The storm was hitting in a few hours. Willem had put a coat of allegedly waterproof polish on his cowboy boots and gone in to The Hague to have breakfast with Idil Warsame. Apparently she’d read the weather forecast too and put on a very sensible pair of flat-soled boots. In spite of that she towered over him when she stood up to greet him; she must have been over six feet tall. She had classic East African features, reflecting a mix of sub-Saharan and Middle Eastern ancestries. She made a vivid contrast with her friend, a much shorter and stockier woman. Glimpsing them through the restaurant’s window, already flecked with rain, Willem had assumed that the shorter person was from Africa. But when he got inside, and introductions were made, it became obvious that she was from Papua. Willem wasn’t the first person to guess wrong. The reason Papua had been dubbed New Guinea in the first place was that, hundreds of years ago, a Spanish sea captain had mistaken the people who lived there for Africans.

Sister Catherine—for she was a Catholic nun—and Idil had grabbed a table in the back of the restaurant, next to an emergency exit, all likely pre-arranged by Idil’s security team. These weren’t obvious—they weren’t slinging grenade launchers or anything—but Willem knew how to recognize them. They formed a gantlet spaced along the route that any assailant would have to take en route from the restaurant’s entrance to the table where Idil and Sister Catherine were sipping their coffee.

Sister Catherine evidently belonged to one of those relatively modernized orders that didn’t insist on wearing habits, though she was keeping her hair covered with a scarf. Now that Willem was across the table from her in better light he could see features that if he hadn’t known better would have caused him to guess that she was Australian. The three of them together made quite the cosmopolitan table. In The Hague, this wasn’t so out of the ordinary. People came here from all over because of the International Court of Justice and other global human rights initiatives. Most of them were here to represent populations that were being done wrong in one way or another, which was unquestionably the case with Papuans.

Willem looked at Idil and she looked at him and both of them simultaneously spoke the words “Beatrix says hello.” So that broke the ice. To Idil Warsame, Willem, twice her age, would be an éminence grise of the Dutch establishment, a conservative parliamentarian turned royal retainer, and that could sometimes make the ice pretty thick.

Sister Catherine was most amused, and the look on her face spoke of great affection for Willem’s first cousin twice removed. “You must be proud of her,” said the nun, “such a firecracker!” Willem had trouble making sense of her English for just a moment until he got it that she was speaking with an Australian accent. Then it all snapped into place. “You’ll have to be patient with my Dutch,” she said, reaching across the table and touching Willem’s forearm lightly. “Where I grew up, speaking it was discouraged.”

Willem guessed her age at between forty and fifty. Papua’s transfer from a Dutch protectorate to an Indonesian province would have been a done deal by the time she was born. So, yes, her schoolteachers might have been fluent in Dutch, but using the language wouldn’t have been a great career move.

“We’ll speak English,” Idil announced in a tone making it clear this was not subject to debate. Willem had been warned to expect bluntness. “This is scheduled for one hour, and we’re already ten minutes in; do you have a hard stop at the hour, Dr. Castelein?”

“I’m afraid I do. The weather.”

“Time and tide wait for no man,” Sister Catherine said.

Idil nodded and looked on the verge of delivering a statement but had to suppress frustration as they were interrupted by the waiter.

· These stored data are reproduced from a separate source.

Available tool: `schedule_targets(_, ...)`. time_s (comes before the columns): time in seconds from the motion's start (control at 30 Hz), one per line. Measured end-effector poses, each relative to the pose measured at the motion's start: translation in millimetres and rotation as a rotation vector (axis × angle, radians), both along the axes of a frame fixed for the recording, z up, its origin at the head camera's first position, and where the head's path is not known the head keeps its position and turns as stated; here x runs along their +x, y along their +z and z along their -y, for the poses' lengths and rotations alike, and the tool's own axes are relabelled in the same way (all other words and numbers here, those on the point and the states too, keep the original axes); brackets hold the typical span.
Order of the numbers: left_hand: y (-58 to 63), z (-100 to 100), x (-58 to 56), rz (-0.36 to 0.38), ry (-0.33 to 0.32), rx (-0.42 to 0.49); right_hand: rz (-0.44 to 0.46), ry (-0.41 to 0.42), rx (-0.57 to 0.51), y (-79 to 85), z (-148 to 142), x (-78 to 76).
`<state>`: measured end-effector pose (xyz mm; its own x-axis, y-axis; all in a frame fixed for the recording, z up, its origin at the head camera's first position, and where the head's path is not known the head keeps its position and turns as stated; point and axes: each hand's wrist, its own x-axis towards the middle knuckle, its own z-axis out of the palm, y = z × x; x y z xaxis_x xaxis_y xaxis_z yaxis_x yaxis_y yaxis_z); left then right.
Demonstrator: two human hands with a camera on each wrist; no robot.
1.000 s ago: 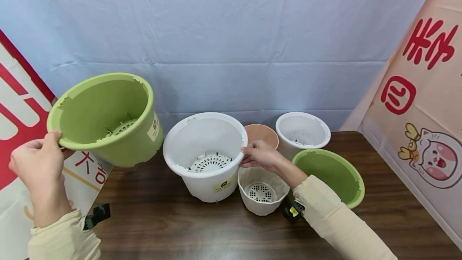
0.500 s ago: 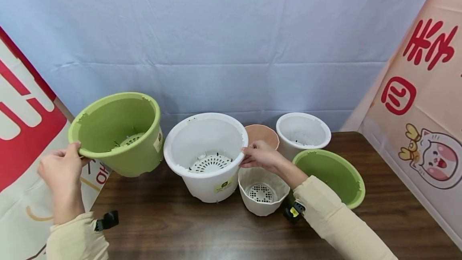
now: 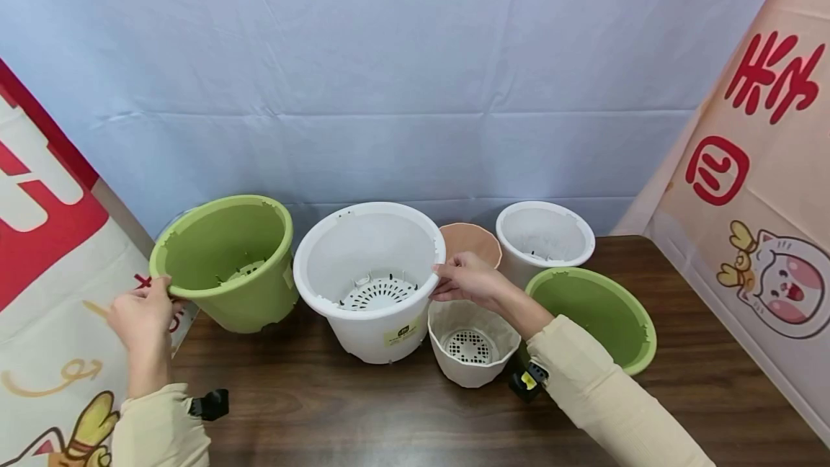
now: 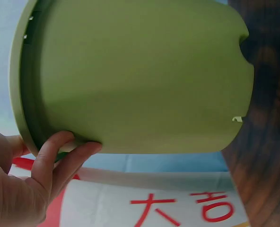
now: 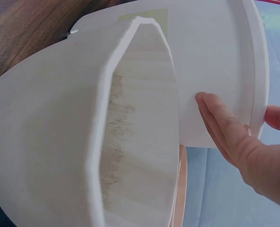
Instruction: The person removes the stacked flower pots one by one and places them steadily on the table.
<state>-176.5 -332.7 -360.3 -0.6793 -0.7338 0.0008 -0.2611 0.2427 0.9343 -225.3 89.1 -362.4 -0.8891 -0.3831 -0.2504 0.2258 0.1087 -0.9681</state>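
Observation:
My left hand (image 3: 144, 314) pinches the near-left rim of a large green flowerpot (image 3: 259, 301) at the table's left side. In the left wrist view, the thumb is at the rim and the fingers (image 4: 50, 158) lie against the pot's outer wall. Whether its base touches the table is hard to tell. To its right stands a large white flowerpot (image 3: 363, 326) with a slotted base and a yellow label. My right hand (image 3: 473, 278) pinches that pot's right rim, with fingers (image 5: 225, 120) on the outside in the right wrist view.
A cream faceted pot (image 3: 470, 373) stands under the right forearm, with a terracotta-coloured pot (image 3: 473, 236) behind it. Farther right are a smaller white pot (image 3: 547, 233) and a tilted green pot (image 3: 599, 308). The wooden table (image 3: 363, 416) meets a pale blue cloth backdrop (image 3: 389, 78).
The left hand has brought the green flowerpot down and to the right, beside the large white one, and its tilt has lessened. The right hand and the white flowerpot have stayed put.

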Motion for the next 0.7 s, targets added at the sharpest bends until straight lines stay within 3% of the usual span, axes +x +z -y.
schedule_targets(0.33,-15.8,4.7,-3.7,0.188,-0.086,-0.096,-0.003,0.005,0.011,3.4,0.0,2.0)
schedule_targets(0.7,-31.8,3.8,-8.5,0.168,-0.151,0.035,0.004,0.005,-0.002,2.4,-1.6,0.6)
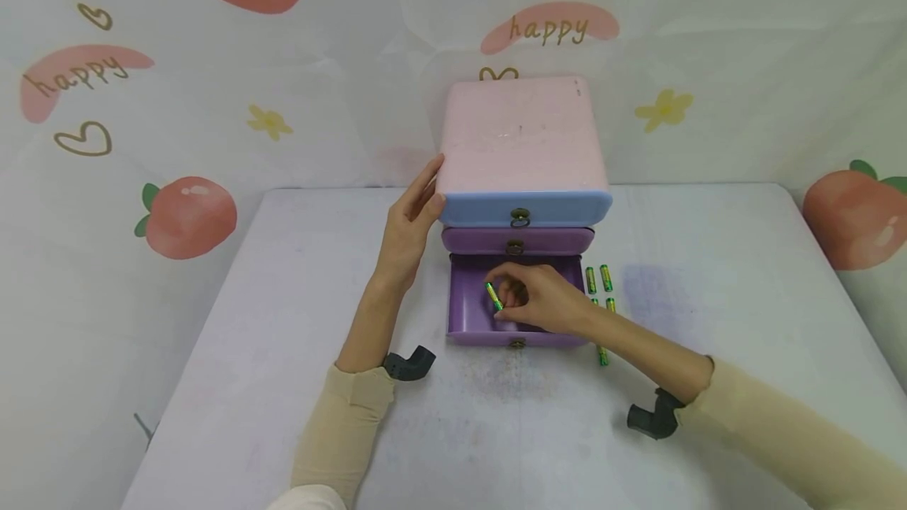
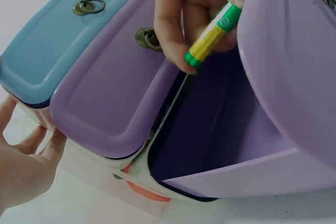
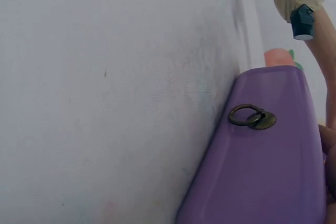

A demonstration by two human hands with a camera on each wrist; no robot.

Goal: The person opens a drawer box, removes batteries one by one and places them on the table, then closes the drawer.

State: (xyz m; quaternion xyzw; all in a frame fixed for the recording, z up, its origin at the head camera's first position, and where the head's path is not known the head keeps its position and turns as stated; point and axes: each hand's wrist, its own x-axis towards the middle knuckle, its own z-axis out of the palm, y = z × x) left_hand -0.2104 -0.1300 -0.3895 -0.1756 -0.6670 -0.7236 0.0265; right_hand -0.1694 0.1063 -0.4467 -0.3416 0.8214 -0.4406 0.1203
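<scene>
A small green and yellow battery [image 1: 494, 296] is pinched between the thumb and a finger of my right hand [image 1: 542, 299]. It is tilted over the pulled-out bottom drawer [image 1: 464, 313]; the left wrist view shows the battery [image 2: 210, 38] close up, above the dark inside. My left hand [image 1: 407, 238] rests its fingers, nearly straight, against the left side of the pink-topped drawer cabinet [image 1: 524, 136]. Above the bottom drawer, the blue top drawer [image 1: 482, 211] and the purple middle drawer [image 1: 478, 241] are closed. The right hand covers part of the drawer's inside.
Several more batteries [image 1: 605, 278] lie on the white table [image 1: 283, 274] just right of the open drawer. Metal ring pulls [image 3: 244, 115] hang on the drawer fronts. A printed cloth [image 1: 354, 116] with fruit and hearts rises behind the cabinet. Dark camera mounts [image 1: 655, 415] sit on both wrists.
</scene>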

While Willem ordered, she nodded at Sister Catherine, who began producing documents from a tote bag of impressive size. Willem guessed from its look that it had been produced by artisans in Papua.

“Look, there’s no point dancing around,” Idil said, as soon as the waiter was out of earshot. “It’s obvious something is going on around T.R. Schmidt. Geoengineering.”

“Where?” Willem asked. Not wanting to volunteer anything.

“Sneeuwberg. The highest mountain in Papua. Getting sulfur from there into the stratosphere.”

Knocked me for a loop! was one of those down-home expressions that Willem had heard from the likes of the Boskeys during the sojourn in Texas. For a Somalian-Dutch woman to confidently announce that T.R. was pursuing additional geoengineering schemes on New Guinea’s highest mountain knocked Willem for a loop. He somewhat prided himself on being ahead of the curve. An insider who knew such things before anyone else.